In Brian McHale’s elegant distinction, whereas modernism concerned epistemology, postmodernism is about ontology (McHale 1987). The artist is no longer a guide towards authentic self-knowledge but an assembler of forms into pastiche, its meaning left to the consumer to interpret. In the architecture of Frank Gehry, hiphop musical collage, and the "media assemblages" of Pynchon, artists mix high, low and pop culture, seed their works with genres and cultural quotations, and celebrate irony, camp, gaudiness, and self-reflexivity. In postmodernism, rebellion was simply one pose among many, no more or less valuable than cynicism, stoicism, or romanticism (Hassan 1971). Randomness and instability were celebrated as agents of change – in chaos theory, in self-experimentation, in the pursuit of novelty – and therefore, the antithesis of self and society became moot. Postmodernism reflected a more playful engagement between artistic production and popular culture, and art was no longer envisioned as a privileged critical vantage point.
Perhaps the most significant failed project of modernism was that of the authentic self. Modernist artists saw themselves as guides to a future unburdened by the chains of the past and redolent with sex, pleasure, and meaningful introspection. Such transgression against Victorian morality and order is now the rhetoric of self-actualization as it is used to fuel consumerist ideology; its familiarity reflects the unintended triumphs of modernism.
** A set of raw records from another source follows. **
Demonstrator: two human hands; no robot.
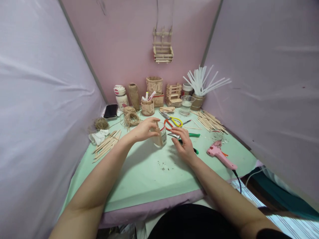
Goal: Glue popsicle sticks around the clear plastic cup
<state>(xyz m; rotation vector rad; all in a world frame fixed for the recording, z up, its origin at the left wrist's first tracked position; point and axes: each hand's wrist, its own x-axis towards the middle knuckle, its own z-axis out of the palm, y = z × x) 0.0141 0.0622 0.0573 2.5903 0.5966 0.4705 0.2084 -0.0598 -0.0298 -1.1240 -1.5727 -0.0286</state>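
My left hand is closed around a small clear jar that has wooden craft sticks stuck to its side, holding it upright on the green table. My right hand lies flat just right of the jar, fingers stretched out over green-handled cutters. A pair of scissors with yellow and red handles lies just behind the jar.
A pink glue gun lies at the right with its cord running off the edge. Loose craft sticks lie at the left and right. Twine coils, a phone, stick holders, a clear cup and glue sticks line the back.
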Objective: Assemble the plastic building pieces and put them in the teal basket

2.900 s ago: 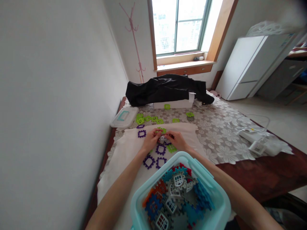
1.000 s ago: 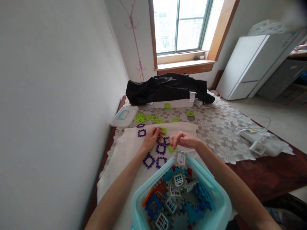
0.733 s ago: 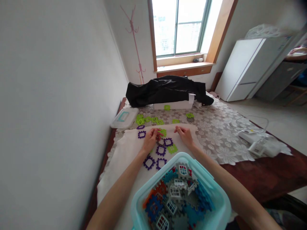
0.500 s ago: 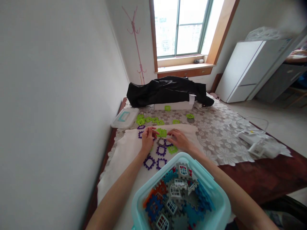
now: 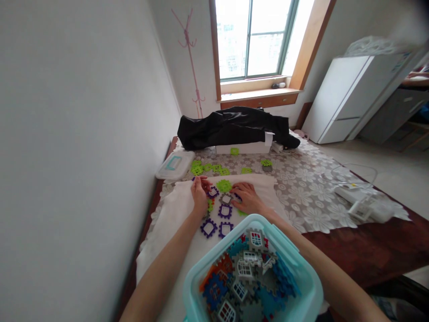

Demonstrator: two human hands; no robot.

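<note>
On the white cloth (image 5: 167, 210), a green notched piece (image 5: 224, 186) lies flat between my two hands, apart from both. My left hand (image 5: 200, 193) is beside a purple square frame (image 5: 213, 192), its fingers loosely bent and apart; contact with the frame is unclear. My right hand (image 5: 247, 197) rests palm down with fingers stretched out, partly covering a purple piece (image 5: 237, 196) and a green one. A grey frame (image 5: 226, 199) sits just below the green piece. Nearer to me lie several purple frames (image 5: 225, 211). Green and orange bits show beside my left wrist.
A turquoise tub (image 5: 197, 273) full of coloured notched pieces stands close in front of me, between my forearms. Green pieces (image 5: 216, 168) lie beyond the cloth. A white lid (image 5: 175, 165) is at left; black fabric (image 5: 234, 127) covers a white box at the back.
My left hand has moved left, away from the green piece, uncovering a purple frame. My right hand has shifted slightly and now covers more of the purple piece. The green piece looks slightly turned.
</note>
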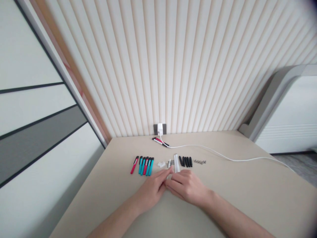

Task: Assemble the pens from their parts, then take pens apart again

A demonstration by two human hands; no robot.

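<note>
White rods, probably plastic, just beyond the right hand

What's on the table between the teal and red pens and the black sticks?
Head view: small white pieces, small metal parts and long white strips, in that order going rightward.

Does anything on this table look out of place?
Yes: the red marker at the row's left end slants away, while the teal and red markers beside it lie nearly parallel. Two pens also lie apart, up by the white cable.
</note>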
From the vantage point of postmodernism, the goal of autonomy without consequent attachment to community or politics seems self-indulgent, hedonistic, or simply performative. Postmodern critics accuse modernist artists of lacking politics, promulgating a naïve idea of progress, and supporting a vague humanism and universalism that indirectly supported colonialism (Ross 1986; Williams 1989). The challenge of understanding the legacy of American modernism now turns upon the debate over its success or failure in creating large-scale social change.